How it all ads up

Online advertising may be intrusive and troublesome, but it is a necessary evil

August 30, 2016 06:17 pm | Updated October 18, 2016 12:38 pm IST - Bangalore

Advertisements on websites started out innocuously enough. While the ad industry found its feet on the web and discovered its reach, users browsed its depths with abandon. They did crop up though, with Google being among the first to realise that selling ads was its best shot at becoming much more than a search engine. Bloggers and small websites took the search giant’s help and started displaying ads on their sidebars and headers.

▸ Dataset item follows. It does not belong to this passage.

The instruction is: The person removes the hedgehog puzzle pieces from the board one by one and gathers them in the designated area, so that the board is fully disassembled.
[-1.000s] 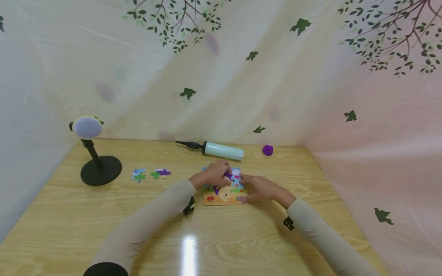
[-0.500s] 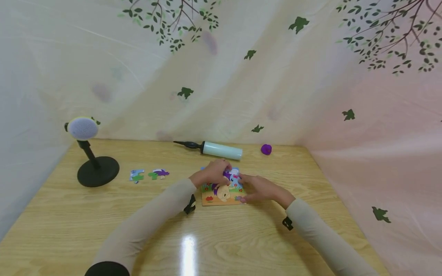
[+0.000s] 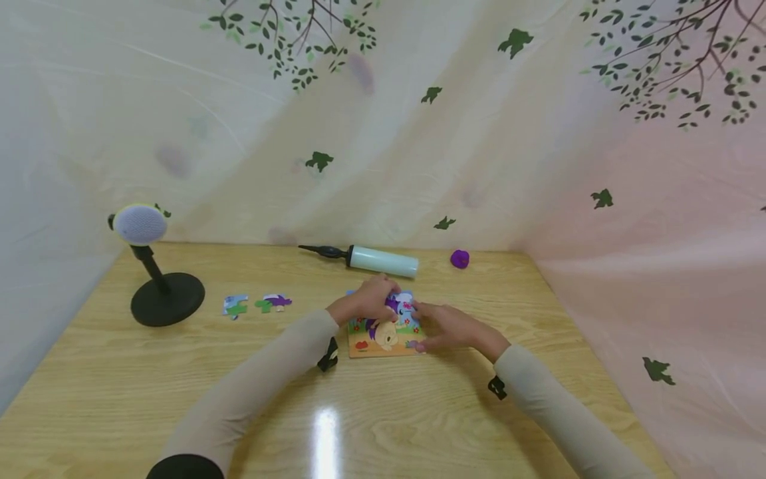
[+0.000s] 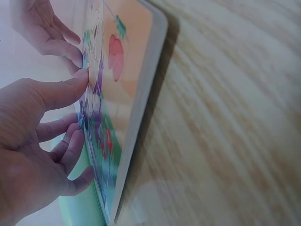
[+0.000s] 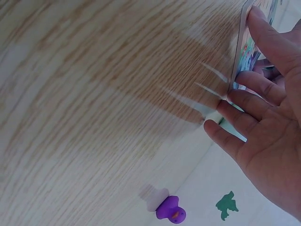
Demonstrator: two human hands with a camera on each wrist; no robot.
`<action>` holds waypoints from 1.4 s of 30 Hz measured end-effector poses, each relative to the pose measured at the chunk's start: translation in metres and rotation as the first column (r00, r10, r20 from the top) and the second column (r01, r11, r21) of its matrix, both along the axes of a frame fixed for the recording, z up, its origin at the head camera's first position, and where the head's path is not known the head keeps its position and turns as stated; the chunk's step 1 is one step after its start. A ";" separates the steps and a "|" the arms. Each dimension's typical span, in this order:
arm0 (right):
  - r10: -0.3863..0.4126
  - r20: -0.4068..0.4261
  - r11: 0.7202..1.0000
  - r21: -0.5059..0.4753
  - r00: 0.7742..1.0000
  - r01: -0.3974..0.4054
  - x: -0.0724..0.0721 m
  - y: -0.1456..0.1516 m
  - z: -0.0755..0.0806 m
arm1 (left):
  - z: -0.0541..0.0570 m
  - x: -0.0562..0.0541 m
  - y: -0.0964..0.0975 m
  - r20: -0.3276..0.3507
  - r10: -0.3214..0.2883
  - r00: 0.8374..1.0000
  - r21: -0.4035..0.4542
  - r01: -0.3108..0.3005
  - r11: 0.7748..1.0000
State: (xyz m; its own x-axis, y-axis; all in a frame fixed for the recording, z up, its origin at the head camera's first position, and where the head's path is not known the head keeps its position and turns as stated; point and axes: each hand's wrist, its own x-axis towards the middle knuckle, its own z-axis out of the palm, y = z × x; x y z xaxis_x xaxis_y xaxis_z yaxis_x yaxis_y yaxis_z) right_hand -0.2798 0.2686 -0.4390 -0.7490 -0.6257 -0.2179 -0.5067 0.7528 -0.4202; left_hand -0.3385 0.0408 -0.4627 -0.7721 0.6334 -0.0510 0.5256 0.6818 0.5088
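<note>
1. Currently, puzzle board [image 3: 383,338] lies flat on wood table [image 3: 419,419], touched by both hands. Clock dirs. are as seen in head view, board at center.
2. L hand [image 3: 370,301] is at approx. 11 o'c., over board's upper part. Thumb & index tips rest on printed face, a gap between them; other fingers loosely bent, relaxed.
3. R hand [image 3: 450,326] is at 3 o'c., fingers spread & relaxed, no grasp; thumb on corner at approx. 4 o'c., fingertips at edge approx. 2 o'c. So board is under L fingertips, just to 9 o'c. of R fingers.
4. Board's printed top points to 12 o'c., orange strip to 6. Looks near-square at this angle; can't tell long axis.
5. At 9 o'c., well apart from board: purple-green pc. [image 3: 274,302], blue-green pc. [image 3: 236,307], then black-based stand [image 3: 167,301].
6. Pump [image 3: 383,261] at 12 o'c., nozzle to approx. 9; purple duck [image 3: 460,259] approx. 2 o'c.
</note>
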 end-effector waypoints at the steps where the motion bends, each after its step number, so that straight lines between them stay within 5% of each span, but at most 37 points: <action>1: -0.002 0.003 1.000 0.000 1.000 0.002 0.000 0.000 0.000 | 0.000 0.000 0.000 0.003 0.002 1.000 0.000 -0.002 1.000; 20: 0.005 -0.017 1.000 0.005 1.000 -0.005 -0.001 -0.002 0.004 | 0.009 0.005 0.002 -0.087 0.023 0.996 0.011 -0.022 1.000; 42: -0.009 0.000 1.000 -0.004 1.000 0.009 0.001 0.000 -0.003 | 0.000 0.009 -0.007 -0.208 0.050 0.977 0.038 -0.043 0.998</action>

Ads, by their very nature, are intrusive, and they have a habit of creeping into territory you want them to stay out of. In print media, they graduated from the bottom right of pages to taking up half the page, then entire pages, and eventually formed jackets and pull-outs that you had to hunt around for content. Their online counterparts now do the same thing. Some pop up during your browsing session, and follow you as you scroll, some start playing videos, some play in between videos. The interactive nature of the Internet multiplied their potential many times.

Over time, ads online became annoying enough for the creation of ad-blockers. Adblock, one of the leading names in the space, is a browser plug-in that actively stops ads from destroying your browsing experience. If you have the plug-in installed, glance at its icon from time to time to check the little number that depicts how many ads it blocked on that page; the results are often surprising.

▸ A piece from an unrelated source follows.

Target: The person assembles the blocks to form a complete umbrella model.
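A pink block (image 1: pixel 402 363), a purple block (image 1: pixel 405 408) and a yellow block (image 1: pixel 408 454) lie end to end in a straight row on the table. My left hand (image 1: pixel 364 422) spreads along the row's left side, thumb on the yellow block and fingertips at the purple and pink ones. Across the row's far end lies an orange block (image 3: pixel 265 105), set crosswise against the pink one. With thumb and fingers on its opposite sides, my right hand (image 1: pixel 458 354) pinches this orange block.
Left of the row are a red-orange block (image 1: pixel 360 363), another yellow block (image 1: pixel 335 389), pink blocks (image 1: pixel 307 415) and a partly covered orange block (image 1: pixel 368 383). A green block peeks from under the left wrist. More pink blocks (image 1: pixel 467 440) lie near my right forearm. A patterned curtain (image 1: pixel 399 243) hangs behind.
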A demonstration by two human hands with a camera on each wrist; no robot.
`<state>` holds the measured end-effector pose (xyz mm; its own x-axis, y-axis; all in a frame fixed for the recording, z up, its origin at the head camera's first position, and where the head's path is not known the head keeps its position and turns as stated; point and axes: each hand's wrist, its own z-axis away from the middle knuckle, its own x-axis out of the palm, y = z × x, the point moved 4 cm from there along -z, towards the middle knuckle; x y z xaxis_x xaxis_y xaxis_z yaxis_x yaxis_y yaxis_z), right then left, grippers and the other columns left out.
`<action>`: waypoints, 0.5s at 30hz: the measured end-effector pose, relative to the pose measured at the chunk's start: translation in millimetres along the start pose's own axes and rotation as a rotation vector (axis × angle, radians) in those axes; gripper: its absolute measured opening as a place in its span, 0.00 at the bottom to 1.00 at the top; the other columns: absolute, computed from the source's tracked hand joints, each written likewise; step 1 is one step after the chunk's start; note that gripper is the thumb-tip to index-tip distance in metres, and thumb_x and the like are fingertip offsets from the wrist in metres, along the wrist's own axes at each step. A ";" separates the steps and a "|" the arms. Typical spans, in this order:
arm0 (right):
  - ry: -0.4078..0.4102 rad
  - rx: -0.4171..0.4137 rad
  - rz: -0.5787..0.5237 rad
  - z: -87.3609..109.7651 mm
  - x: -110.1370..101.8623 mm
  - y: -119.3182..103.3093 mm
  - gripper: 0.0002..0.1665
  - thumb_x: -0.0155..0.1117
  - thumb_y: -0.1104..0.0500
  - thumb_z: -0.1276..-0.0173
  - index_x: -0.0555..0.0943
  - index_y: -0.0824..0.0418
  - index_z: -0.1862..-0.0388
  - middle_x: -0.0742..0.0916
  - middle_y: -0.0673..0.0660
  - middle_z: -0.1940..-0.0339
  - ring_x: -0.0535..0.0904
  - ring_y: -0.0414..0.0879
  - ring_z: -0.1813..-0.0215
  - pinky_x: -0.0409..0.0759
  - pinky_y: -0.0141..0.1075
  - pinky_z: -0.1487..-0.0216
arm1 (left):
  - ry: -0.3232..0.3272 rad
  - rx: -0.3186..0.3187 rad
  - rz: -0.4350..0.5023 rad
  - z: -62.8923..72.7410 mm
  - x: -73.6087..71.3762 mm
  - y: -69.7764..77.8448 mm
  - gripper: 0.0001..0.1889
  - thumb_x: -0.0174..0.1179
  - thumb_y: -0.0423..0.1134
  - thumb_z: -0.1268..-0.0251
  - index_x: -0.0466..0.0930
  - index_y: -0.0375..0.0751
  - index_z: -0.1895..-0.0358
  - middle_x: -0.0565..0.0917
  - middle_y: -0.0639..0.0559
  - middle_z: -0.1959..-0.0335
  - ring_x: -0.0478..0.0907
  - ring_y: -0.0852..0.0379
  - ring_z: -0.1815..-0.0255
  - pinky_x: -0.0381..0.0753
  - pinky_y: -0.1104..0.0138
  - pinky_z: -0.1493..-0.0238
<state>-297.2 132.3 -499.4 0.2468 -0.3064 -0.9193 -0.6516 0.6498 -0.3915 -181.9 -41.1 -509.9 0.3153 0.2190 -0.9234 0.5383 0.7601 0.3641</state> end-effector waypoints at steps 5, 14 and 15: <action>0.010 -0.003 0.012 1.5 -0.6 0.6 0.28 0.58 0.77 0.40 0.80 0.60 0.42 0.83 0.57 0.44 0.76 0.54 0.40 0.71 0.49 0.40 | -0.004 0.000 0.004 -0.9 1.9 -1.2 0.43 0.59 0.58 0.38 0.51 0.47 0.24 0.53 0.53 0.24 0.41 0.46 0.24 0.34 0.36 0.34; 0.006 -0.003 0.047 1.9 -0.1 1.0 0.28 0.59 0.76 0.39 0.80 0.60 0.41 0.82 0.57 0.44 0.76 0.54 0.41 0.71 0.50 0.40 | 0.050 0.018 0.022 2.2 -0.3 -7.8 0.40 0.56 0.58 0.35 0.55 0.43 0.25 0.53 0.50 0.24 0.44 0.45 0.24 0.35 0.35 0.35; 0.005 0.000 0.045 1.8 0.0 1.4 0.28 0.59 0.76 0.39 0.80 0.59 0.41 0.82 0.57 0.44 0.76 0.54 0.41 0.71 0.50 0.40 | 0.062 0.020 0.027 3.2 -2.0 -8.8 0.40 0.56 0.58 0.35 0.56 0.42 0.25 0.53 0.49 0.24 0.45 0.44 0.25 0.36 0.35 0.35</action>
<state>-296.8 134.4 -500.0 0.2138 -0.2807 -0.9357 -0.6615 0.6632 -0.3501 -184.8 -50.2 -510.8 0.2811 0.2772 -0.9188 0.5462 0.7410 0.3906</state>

The creation of Adblock gave most people peace of mind, until recently. Over the past year, many Internet users, particularly those who frequent news websites, would have noticed a trend where the site politely interrupts your reading and asks you to turn off your ad-blocking software. Some even refuse to let you read further unless you do so, leaving you with the option of paying a small subscription fee or adding the site to your ad-blocker’s whitelist.

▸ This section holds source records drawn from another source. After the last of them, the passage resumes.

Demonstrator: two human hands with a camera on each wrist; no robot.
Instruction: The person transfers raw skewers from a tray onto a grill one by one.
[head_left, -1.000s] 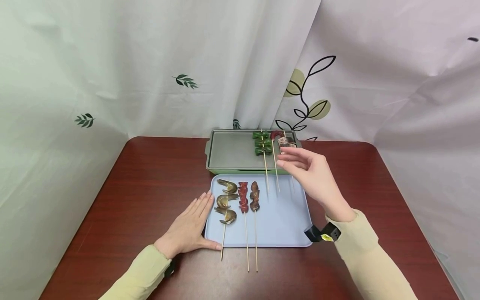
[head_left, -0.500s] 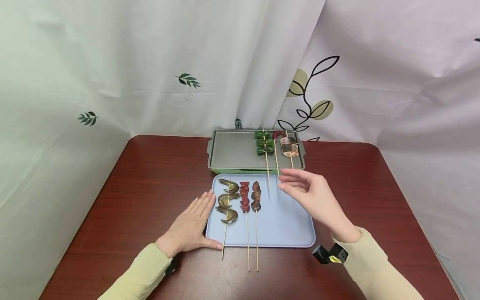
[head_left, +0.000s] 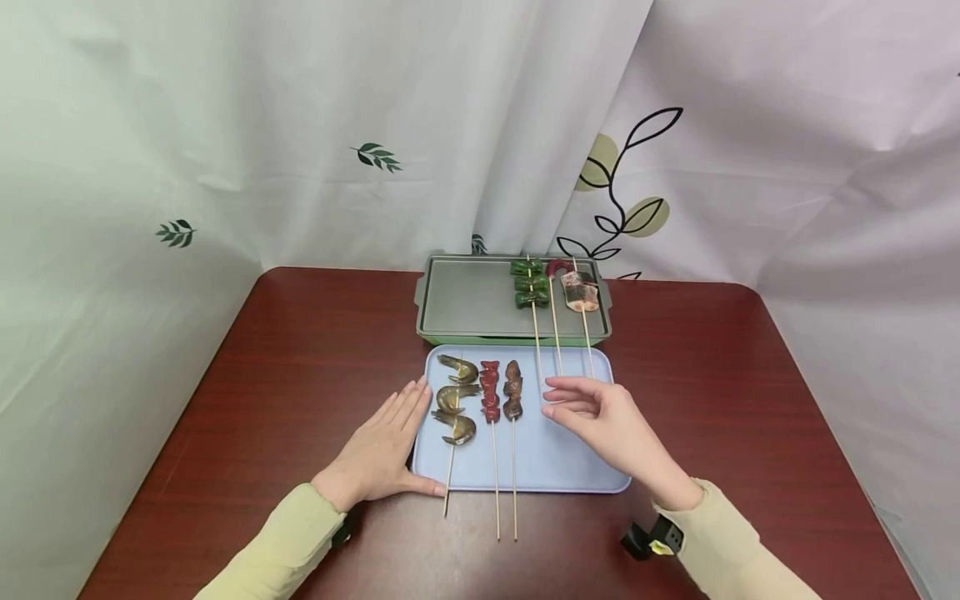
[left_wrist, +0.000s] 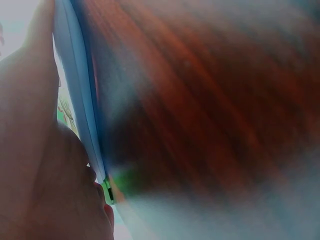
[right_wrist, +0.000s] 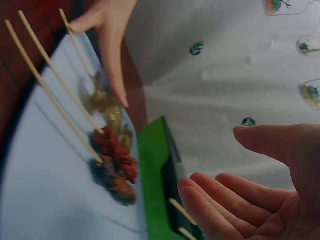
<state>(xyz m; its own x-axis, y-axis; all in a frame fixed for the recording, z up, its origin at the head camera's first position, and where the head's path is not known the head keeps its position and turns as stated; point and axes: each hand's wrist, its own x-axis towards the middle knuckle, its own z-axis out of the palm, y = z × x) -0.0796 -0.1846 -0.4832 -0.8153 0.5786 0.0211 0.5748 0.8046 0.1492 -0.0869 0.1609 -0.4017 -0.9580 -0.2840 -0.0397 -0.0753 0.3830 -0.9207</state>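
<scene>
My left hand (head_left: 382, 446) lies with straight fingers along the left edge of the light blue tray (head_left: 570, 467). Its thumb reaches the front rim, by the stick of the shrimp skewer (head_left: 453, 398). Beside that lie a red meat skewer (head_left: 490, 392) and a brown meat skewer (head_left: 513, 392). My right hand (head_left: 600, 417) hovers over the tray's right half; in the right wrist view thumb and fingers stand apart with nothing between them. Beyond it, a green pepper skewer (head_left: 531, 284), a skewer with a dark red curled piece (head_left: 557, 268) and a fish skewer (head_left: 581, 293) lie on the grill pan.
The green-sided grill pan (head_left: 472, 296) stands right behind the tray, and the sticks of its skewers stick out over the tray's back rim. Both are on a dark red wooden table (head_left: 315, 333). A white patterned curtain (head_left: 360, 125) hangs behind and at both sides.
My right hand has drawn back from the fish skewer toward me, over the tray, leaving that skewer in full view on the grill pan. The left hand stays in place.
</scene>
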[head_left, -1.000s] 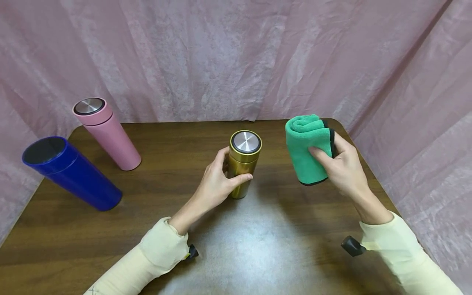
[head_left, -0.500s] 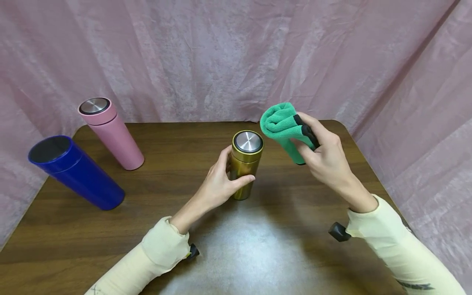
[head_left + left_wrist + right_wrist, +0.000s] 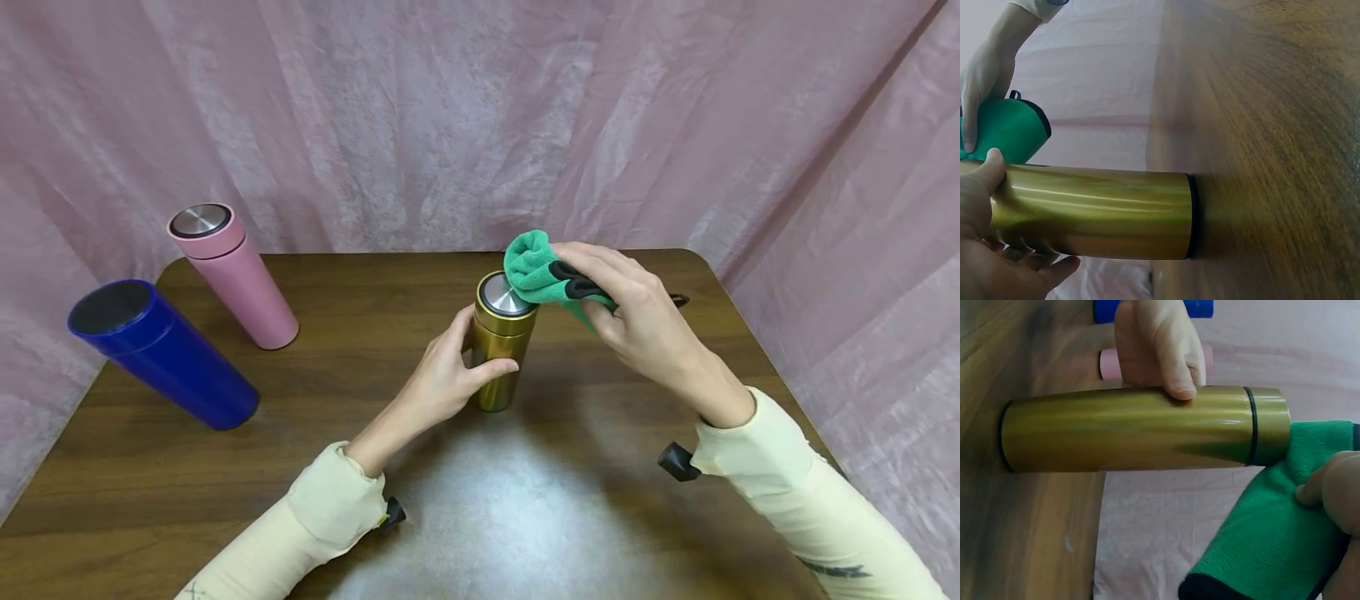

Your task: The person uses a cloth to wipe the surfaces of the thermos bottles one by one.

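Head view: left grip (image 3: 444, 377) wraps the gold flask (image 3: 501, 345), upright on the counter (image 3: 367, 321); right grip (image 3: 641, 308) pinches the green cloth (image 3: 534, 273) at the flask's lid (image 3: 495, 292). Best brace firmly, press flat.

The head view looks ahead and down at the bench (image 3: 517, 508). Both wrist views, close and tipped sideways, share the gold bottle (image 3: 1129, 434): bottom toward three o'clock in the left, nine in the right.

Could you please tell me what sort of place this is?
Probably a staged recording corner: pink curtains hang behind and beside a wooden table, and a small black device shows at each sleeve cuff.
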Demonstrator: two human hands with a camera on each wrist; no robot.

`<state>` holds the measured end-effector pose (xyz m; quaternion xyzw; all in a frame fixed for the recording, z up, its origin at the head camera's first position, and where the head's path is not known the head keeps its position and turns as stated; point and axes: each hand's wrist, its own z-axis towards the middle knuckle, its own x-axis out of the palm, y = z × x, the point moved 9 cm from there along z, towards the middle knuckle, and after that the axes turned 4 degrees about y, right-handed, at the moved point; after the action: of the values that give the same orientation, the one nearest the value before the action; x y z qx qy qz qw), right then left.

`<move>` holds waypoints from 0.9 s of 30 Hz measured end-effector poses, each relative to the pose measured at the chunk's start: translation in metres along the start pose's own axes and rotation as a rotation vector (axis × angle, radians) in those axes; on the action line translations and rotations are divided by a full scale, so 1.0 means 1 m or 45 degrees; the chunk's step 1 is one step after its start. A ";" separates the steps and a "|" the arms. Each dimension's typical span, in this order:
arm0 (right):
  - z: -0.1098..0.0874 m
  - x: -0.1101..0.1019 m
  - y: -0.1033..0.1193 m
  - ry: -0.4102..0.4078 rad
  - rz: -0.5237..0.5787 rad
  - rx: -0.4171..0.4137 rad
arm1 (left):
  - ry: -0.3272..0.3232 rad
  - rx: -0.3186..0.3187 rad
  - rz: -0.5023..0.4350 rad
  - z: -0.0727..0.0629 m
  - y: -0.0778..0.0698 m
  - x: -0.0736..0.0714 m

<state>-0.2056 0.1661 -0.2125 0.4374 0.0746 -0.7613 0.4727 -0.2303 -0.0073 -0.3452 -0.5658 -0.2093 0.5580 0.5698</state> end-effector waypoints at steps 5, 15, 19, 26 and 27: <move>-0.002 0.001 0.003 0.090 0.018 -0.018 | -0.001 0.016 -0.009 -0.001 -0.002 0.001; -0.015 -0.004 0.004 0.156 -0.001 0.040 | 0.037 0.002 -0.004 0.002 -0.003 0.004; -0.018 -0.006 0.008 0.166 -0.003 0.028 | 0.026 0.007 -0.017 0.002 -0.002 0.003; -0.021 -0.009 0.018 0.180 -0.017 -0.026 | 0.010 0.023 -0.063 0.001 -0.002 0.001; -0.021 -0.010 0.020 0.181 -0.016 -0.036 | 0.010 0.022 -0.062 0.000 -0.002 0.001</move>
<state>-0.1755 0.1727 -0.2123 0.4830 0.1216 -0.7303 0.4676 -0.2295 -0.0058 -0.3432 -0.5579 -0.2160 0.5436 0.5887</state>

Recently, the plug-in got into a tussle with none other than Facebook itself, because it developed features that allowed its users to block even the sponsored posts that Facebook cleverly embeds all over your newsfeed. For a platform that thrives by selling the public data of its users to advertisers for targeted marketing, this was not a good sign, resulting in Facebook updating its code to block the blocker itself. The little open-source upstart found a way around this as well, leading to the two see-sawing over the issue for the time being.

This brings us to the purpose of this piece. If there is one thing we have learnt from the history of advertising on the Internet, it is that online ads are now a necessary evil, at least for content creators who depend on the Internet for income. While some of the aforementioned news websites do have long-running print counterparts, the balance of power is now swaying towards online, and no one can afford to ignore that any more. Many bloggers have also complained about how ad-blockers and browsers like Alibaba’s UC Browser (which has such a feature built-in), are hurting their fortunes. Content creators depend on a mix of sponsorships, affiliate programmes and ads to keep their work going, and a blanket ad-block solution dents their fortunes significantly.

As users, it is time we accepted the inevitable fact that ads are part of our lives. Everyone uses them, and most of the time, that includes people who make content we care about. So install that ad-blocker, and whitelist the sites that matter to you. Use Facebook’s upcoming granular ad-control features to keep things manageable on social media feeds, and report Google-powered ads that obstruct content or cause annoyance. All said and done, ads are here to stay. It’s time we come to terms and manage our online browsing preferences to toe that fine line between supporting good content and weeding out that annoying pop-up.